## The problem
Please repeat the listing below exactly, but do not include its pictures.

Start of Collected data

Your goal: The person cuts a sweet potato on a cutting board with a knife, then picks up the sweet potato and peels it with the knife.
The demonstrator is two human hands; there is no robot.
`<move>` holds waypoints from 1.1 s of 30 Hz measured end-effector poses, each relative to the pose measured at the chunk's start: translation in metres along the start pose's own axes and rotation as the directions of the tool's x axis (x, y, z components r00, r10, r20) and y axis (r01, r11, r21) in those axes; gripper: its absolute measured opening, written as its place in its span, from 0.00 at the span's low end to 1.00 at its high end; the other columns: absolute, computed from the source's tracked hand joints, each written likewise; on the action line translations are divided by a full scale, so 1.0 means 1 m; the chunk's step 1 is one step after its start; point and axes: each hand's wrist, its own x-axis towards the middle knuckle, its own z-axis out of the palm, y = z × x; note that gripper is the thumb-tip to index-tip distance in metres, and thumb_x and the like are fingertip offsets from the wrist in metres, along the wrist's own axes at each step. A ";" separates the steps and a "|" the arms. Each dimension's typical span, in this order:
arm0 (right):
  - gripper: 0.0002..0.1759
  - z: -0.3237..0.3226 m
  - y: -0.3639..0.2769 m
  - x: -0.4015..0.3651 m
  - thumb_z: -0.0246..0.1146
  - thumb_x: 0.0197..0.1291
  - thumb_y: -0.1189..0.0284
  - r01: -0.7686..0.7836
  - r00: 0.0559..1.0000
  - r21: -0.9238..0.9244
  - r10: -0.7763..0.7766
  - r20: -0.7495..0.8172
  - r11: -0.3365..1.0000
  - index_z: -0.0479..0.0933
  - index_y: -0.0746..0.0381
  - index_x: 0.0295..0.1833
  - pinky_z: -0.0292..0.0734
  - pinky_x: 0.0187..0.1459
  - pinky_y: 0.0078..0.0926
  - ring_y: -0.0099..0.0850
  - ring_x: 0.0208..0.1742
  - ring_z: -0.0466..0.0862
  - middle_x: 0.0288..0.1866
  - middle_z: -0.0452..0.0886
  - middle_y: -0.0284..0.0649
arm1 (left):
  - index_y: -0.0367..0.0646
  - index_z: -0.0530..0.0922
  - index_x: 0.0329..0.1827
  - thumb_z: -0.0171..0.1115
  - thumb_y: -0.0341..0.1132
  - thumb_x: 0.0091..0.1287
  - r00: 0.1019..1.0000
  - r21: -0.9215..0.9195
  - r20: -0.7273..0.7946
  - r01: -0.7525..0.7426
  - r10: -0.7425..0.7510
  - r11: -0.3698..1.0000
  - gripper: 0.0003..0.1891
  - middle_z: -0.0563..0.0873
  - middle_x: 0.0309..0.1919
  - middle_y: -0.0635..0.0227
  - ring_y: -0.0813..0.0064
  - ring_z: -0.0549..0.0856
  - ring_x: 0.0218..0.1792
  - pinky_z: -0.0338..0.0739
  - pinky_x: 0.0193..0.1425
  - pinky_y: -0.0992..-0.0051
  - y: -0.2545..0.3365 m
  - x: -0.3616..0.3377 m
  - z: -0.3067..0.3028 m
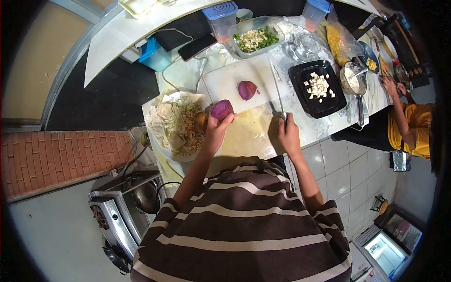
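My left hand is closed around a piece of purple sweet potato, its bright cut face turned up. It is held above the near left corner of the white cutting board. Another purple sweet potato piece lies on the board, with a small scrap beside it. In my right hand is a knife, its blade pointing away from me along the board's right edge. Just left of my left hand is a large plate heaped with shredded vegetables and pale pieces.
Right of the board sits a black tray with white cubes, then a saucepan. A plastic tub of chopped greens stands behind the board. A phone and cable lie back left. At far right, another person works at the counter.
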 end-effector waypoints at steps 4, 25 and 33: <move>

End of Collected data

## Response to this exercise
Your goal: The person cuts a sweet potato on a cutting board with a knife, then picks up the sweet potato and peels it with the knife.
The demonstrator is two human hands; there is no robot.
`<move>` holds waypoints from 1.1 s of 30 Hz measured end-effector poses, each relative to the pose measured at the chunk's start: translation in metres along the start pose's own axes and rotation as the directions of the tool's x axis (x, y, z components r00, r10, r20) and y axis (r01, r11, r21) in those axes; gripper: its absolute measured opening, written as its place in its span, from 0.00 at the span's low end to 1.00 at its high end; the other columns: absolute, computed from the source's tracked hand joints, each written likewise; on the action line translations are divided by a full scale, so 1.0 means 1 m; the chunk's step 1 is one step after its start; point and axes: each hand's wrist, its own x-axis towards the middle knuckle, its own z-axis out of the palm, y = z × x; note that gripper is the thumb-tip to index-tip distance in metres, and thumb_x and the like are fingertip offsets from the wrist in metres, along the wrist's own axes at each step. A ";" separates the steps and a "|" the arms. Each dimension's typical span, in this order:
arm0 (right):
  - gripper: 0.0002..0.1759
  - z: -0.3237..0.3226 m
  - y: -0.3639..0.2769 m
  - x: -0.4015..0.3651 m
  - thumb_z: -0.0246..0.1146
  - thumb_x: 0.0197..0.1291
  - thumb_y: -0.1189..0.0284
  - r01: -0.7686..0.7836
  - r00: 0.0559..1.0000
  - r21: -0.9238..0.9244
  - r10: -0.7763..0.7766
  - r20: -0.7495..0.8172
  - r11: -0.3365..1.0000
  - index_z: -0.0479..0.0933
  - index_y: -0.0746..0.0381
  - index_x: 0.0295..0.1833
  - pinky_z: -0.0292..0.0734
  - pinky_x: 0.0187..0.1459
  - pinky_y: 0.0078..0.0926
  - ring_y: -0.0099..0.0850
  - ring_x: 0.0208..0.1742
  - ring_z: -0.0466..0.0862
  - middle_x: 0.0288..0.1866
  - middle_z: -0.0452..0.0886
  - middle_y: -0.0284..0.0649
arm1 (left):
  - index_y: -0.0367..0.0646
  - index_z: -0.0530..0.0922
  - index_x: 0.0329..0.1827
  - thumb_z: -0.0171..0.1115
  - thumb_y: -0.0341..0.1132
  - thumb_x: 0.0091..0.1287
  - r00: 0.1019..1.0000
  - r21: -0.9215..0.9195
  - r20: -0.7273..0.7946
  - r01: -0.7525..0.7426
  - r10: -0.7425..0.7510
  - r11: -0.3698..1.0000
  - gripper: 0.0003..0.1891
  - middle_z: -0.0563..0.0873
  - middle_x: 0.0309..0.1919
  - middle_y: -0.0635..0.0227
  - ring_y: -0.0813..0.0064
  - ring_z: -0.0549..0.0856
  - ring_x: 0.0218..0.1792
  - pinky_z: -0.0338..0.0739
  - pinky_x: 0.0193..0.1425
  - pinky_y: -0.0992..-0.0051
  - y: -0.2545..0.3365 m
  - x: -0.3616..0.3377 m
  - z: -0.3067..0.3028 m
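My left hand is closed around a piece of purple sweet potato, its bright cut face turned up. It is held above the near left corner of the white cutting board. Another purple sweet potato piece lies on the board, with a small scrap beside it. In my right hand is a knife, its blade pointing away from me along the board's right edge. Just left of my left hand is a large plate heaped with shredded vegetables and pale pieces.
Right of the board sits a black tray with white cubes, then a saucepan. A plastic tub of chopped greens stands behind the board. A phone and cable lie back left. At far right, another person works at the counter.
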 end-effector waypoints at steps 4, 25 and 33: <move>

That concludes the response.